# Not happy with clomid treatment - advise please!



## starzle72 (Sep 2, 2011)

Hi. I've been given clomid and just finished my first month. However, the doc has basically just given me the clomid, told me to take it, have a blood test on day 21 then come back in december. Is this normal? Shouldnt they be monitoring me abit better? Arent they supposed to scan me to see if I have any eggs and their sizes etc??


----------



## angel star (Jan 21, 2011)

I'm afraid it all depends where you are being treated - everywhere does something different. Some offer blood tests and scans, some just one or the other and some places nothing. Are you having day 21 blood tests for each cycle? They can be a pretty good indication of whether you ovulated or not and your levels - by the way, they say day 21 bloods but really they should be taken 7 days after you think you ovulated, so if it were day 12 it would be day 19 and if it were day 18 it would be 25 (is that clear  ?).
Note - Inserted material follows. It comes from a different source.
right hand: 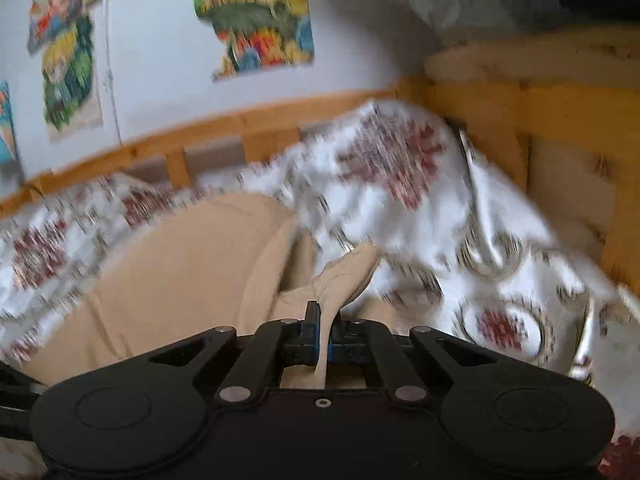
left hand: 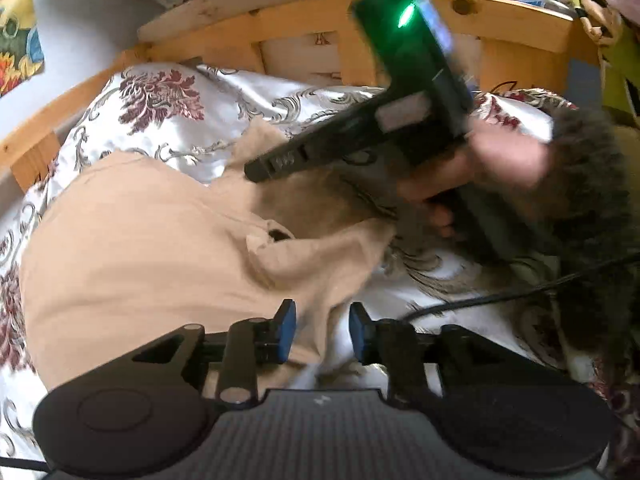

I did read that on your first cycle of clomid you should be scanned to see how you react to the drug but I know not everywhere does it. I was lucky on that I was scanned on my first cycle and on another further down the line. When I am on clomid I also have day 21 bloods done for oestradiol as well as progesterone but I am following a different treatment programme to most girls.


----------



## starzle72 (Sep 2, 2011)

Hi, thanks for replying. Blimey, i have no idea when I ovulate or even if I am?! My cycles are irregular but I have just started to take my temperature in the mornings?
No, I have only been offered one blood test, I'm guessing that is for this month? I am on day 5 Clomid today. I like taking them, they make me feel better, if a bit tired. 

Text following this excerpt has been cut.